Exercise objective → Everything in the listing below except the pictures should be reproduced exactly.

Data provided →
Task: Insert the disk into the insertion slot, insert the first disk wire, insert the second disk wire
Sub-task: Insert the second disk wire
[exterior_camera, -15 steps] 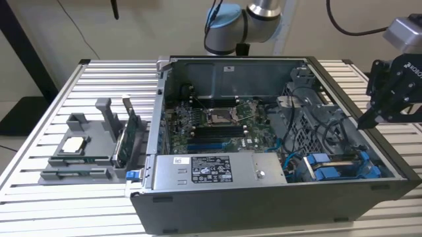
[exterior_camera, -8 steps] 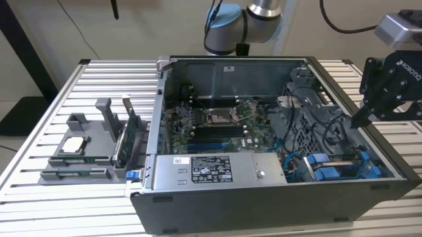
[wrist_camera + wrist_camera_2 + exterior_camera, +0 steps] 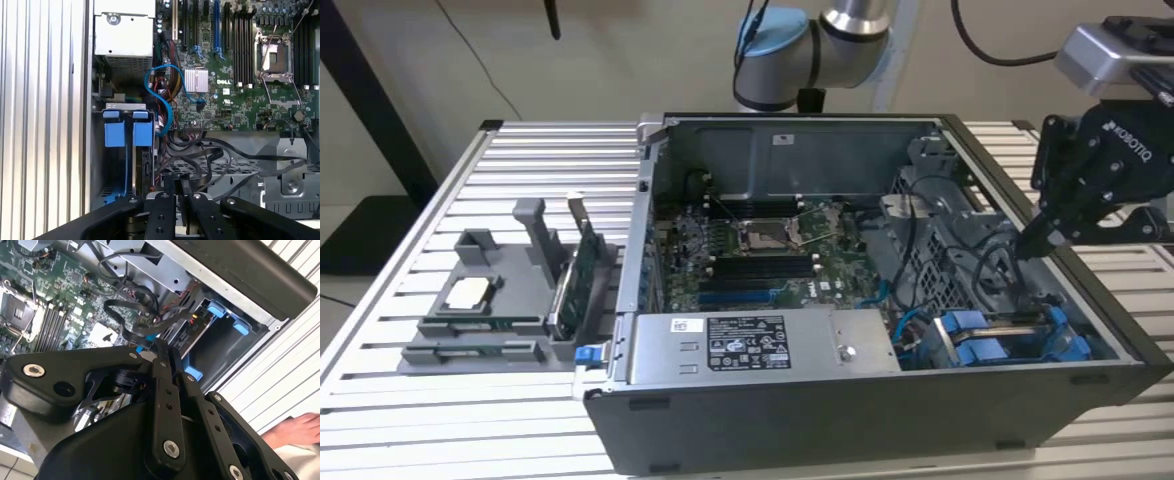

Solution to this task →
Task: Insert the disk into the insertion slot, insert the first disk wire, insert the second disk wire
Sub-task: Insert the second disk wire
[exterior_camera, -15 steps] 
[exterior_camera, -8 steps] 
[wrist_camera + wrist_camera_2 + exterior_camera, +0 steps] 

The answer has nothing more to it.